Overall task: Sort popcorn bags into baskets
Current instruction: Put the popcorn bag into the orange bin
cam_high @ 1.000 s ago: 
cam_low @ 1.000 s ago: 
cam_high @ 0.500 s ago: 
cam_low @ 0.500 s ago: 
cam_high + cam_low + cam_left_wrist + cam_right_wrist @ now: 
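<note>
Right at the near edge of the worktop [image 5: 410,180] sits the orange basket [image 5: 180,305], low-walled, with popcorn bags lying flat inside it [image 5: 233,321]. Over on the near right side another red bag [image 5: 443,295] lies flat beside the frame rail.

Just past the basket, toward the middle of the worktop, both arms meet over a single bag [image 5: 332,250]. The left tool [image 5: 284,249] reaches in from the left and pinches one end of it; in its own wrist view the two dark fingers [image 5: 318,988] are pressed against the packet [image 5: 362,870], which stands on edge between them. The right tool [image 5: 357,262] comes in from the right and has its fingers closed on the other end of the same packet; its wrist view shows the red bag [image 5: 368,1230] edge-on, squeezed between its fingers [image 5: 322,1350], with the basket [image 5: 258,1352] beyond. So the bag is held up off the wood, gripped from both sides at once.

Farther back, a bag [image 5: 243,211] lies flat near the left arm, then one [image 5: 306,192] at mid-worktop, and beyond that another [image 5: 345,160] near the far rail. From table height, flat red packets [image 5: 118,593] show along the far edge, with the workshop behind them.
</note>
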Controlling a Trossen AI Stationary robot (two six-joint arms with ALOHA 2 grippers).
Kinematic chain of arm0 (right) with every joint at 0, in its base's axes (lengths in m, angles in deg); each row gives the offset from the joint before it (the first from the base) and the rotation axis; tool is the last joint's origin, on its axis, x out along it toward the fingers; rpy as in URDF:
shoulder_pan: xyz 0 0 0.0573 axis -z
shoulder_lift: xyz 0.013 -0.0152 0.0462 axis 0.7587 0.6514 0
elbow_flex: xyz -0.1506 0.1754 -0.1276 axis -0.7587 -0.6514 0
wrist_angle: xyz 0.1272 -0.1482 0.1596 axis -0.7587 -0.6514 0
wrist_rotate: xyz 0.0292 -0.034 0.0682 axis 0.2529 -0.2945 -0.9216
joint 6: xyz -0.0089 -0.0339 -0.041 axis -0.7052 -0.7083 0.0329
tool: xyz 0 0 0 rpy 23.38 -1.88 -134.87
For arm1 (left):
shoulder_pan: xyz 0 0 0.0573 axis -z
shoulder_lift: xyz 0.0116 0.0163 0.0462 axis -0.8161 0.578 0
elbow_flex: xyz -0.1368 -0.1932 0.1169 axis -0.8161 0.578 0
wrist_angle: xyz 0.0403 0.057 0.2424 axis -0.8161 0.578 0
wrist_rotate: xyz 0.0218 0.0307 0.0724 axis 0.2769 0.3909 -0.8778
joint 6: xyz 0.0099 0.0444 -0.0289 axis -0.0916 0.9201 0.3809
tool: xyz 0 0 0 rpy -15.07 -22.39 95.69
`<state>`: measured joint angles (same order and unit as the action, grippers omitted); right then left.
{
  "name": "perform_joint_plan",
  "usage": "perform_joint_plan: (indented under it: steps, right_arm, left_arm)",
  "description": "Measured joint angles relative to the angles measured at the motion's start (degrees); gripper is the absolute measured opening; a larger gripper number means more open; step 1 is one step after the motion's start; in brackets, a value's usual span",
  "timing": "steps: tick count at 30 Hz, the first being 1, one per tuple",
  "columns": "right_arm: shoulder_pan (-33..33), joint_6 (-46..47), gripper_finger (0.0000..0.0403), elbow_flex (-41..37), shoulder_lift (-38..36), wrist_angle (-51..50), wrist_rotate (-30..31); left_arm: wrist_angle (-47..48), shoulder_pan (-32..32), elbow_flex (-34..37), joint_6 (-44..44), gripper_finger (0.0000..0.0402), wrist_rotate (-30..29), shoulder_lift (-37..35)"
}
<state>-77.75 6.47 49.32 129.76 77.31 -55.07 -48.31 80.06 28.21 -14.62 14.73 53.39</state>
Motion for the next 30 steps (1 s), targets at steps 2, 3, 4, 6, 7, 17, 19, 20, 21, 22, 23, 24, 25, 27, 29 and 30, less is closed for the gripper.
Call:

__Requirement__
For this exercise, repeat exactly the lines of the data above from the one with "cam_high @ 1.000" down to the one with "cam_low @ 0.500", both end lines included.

__Completed task__
cam_high @ 1.000 s ago: 
cam_low @ 1.000 s ago: 
cam_high @ 0.500 s ago: 
cam_low @ 0.500 s ago: 

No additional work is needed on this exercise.